Background Takayasu arteritis (TA) is a chronic inflammatory disease that primarily affects large vessels, such as the aorta and its main branches.
Objectives To report clinical features, morphologic findings, treatment and long-term outcome of a large cohort of patients with TA.
Methods We performed a retrospective multicenter study of characteristics and outcome of 122 patients with TA fulfilling the American College of Rheumatology criteria.
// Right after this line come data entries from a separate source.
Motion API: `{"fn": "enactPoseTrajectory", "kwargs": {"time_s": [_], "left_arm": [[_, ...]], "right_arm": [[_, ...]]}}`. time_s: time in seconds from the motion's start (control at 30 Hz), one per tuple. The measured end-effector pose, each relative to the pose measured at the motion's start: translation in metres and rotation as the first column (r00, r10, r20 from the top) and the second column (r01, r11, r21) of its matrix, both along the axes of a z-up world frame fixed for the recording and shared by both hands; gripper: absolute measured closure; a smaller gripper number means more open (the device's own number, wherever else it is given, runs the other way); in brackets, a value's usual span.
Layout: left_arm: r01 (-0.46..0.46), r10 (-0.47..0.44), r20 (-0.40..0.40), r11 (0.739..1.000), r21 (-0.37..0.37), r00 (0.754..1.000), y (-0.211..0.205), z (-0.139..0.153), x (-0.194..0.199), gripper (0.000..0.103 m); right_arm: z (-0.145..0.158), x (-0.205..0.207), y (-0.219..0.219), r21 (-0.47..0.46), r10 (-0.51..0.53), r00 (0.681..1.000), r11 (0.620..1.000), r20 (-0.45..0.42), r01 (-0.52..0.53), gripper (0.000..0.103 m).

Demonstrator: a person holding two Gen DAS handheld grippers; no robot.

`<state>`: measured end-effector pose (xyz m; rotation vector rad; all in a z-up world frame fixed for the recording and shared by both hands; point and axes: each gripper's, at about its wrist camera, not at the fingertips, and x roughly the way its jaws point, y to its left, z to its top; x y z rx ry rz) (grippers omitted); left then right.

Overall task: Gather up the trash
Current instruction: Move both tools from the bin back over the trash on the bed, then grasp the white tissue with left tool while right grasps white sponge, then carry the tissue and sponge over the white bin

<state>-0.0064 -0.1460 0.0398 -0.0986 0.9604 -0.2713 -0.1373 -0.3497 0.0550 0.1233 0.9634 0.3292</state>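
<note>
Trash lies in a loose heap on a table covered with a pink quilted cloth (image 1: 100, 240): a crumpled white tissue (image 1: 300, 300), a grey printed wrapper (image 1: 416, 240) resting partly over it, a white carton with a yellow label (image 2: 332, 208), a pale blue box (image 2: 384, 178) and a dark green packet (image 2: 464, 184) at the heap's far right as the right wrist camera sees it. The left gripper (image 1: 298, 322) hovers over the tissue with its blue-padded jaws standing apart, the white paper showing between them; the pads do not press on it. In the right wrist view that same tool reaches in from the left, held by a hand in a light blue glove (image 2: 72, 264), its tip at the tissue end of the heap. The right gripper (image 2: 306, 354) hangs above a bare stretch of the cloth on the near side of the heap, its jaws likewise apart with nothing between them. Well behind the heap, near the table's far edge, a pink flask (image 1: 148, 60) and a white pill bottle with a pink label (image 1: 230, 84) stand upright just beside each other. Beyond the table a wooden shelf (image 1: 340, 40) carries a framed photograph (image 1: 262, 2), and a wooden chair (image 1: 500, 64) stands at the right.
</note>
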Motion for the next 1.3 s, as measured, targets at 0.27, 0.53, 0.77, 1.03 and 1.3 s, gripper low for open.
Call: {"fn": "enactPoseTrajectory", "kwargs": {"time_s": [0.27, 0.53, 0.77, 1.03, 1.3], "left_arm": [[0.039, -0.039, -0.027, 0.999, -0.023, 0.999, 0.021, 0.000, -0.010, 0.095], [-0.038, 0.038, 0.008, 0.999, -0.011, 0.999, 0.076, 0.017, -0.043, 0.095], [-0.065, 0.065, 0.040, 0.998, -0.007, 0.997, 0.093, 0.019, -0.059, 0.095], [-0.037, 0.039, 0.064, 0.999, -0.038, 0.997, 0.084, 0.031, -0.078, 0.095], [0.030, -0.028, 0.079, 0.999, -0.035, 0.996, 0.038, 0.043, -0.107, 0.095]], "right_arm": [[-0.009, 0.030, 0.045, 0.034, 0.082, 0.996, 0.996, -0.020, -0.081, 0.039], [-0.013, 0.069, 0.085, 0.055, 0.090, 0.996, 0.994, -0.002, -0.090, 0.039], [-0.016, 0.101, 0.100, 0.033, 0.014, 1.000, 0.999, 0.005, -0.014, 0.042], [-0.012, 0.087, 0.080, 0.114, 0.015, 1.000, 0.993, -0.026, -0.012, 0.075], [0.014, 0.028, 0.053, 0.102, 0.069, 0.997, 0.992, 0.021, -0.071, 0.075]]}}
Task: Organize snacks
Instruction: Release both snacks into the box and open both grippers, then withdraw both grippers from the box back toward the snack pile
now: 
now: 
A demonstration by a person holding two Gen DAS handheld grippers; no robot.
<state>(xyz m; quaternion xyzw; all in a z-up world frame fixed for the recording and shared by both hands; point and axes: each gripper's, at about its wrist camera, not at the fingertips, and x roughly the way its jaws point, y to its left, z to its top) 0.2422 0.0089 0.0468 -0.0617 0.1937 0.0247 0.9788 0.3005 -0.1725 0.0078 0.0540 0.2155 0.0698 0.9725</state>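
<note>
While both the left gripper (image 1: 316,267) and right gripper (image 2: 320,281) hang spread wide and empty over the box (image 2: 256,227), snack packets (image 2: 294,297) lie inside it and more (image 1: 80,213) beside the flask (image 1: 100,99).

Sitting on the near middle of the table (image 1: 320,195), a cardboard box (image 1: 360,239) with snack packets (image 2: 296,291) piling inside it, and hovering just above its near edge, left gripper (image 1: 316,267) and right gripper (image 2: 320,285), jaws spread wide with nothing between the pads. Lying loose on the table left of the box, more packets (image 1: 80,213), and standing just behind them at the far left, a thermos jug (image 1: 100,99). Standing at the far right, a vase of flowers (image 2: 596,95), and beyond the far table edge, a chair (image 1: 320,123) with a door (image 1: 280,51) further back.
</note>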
Results The median age [Q1; Q3] at onset of symptoms was 35.4 [24.4; 46.3] years and with a predominance of females (n=103, 84.4%). The median delay of diagnosis was 10 [0; 46.25] months. The most common clinical findings were vascular bruits (n=66, 54.1%), upper extremity blood pressure discrepancy >10 mm Hg (n=57, 46.7%), and unequal or absent pulses (n=55, 45.1%). Major complications at diagnosis were hypertension (n=41, 33.6%), aortic regurgitation (n=24, 19.7%), aneuvrysm (n=30, 24.6%) and retinopathy (n=3, 2.1%). Fifty five (45%) patients had extensive disease at diagnosis according to Numano type V. Twenty four (19.7%) patients had another inflammatory or auto-immune disease associated to TA. Stenotic lesions were 3.1-fold more common than were aneuvrysms (77.9% versus 24.6%, respectively). Revascularization procedure was required for 53 (43.4%) patients. The median delay between diagnosis and first surgery or endovascular intervention was 5 [0; 17.5] months. Medical therapy (i.e. corticosteroids) was prescribed in 107 (87.7%) patients. The median delay in initiation of corticosteroids was 1 [0; 5] months. Eighty one (66.4%) patients required additional immunosuppressive agent. The median delay in initiation of the first immunosuppressor was 11 [2; 29.5] months. Fifty four (44.3%) patients relapsed after a median follow-up of 64.5 [24.9; 124.5] months. The median relapse-free survival was 16 [7; 62.25] months.
Conclusions Most patients with TA require prolonged and intensive medical therapy. However, relapse and revascularization are frequents, occurring in nearly half of patients.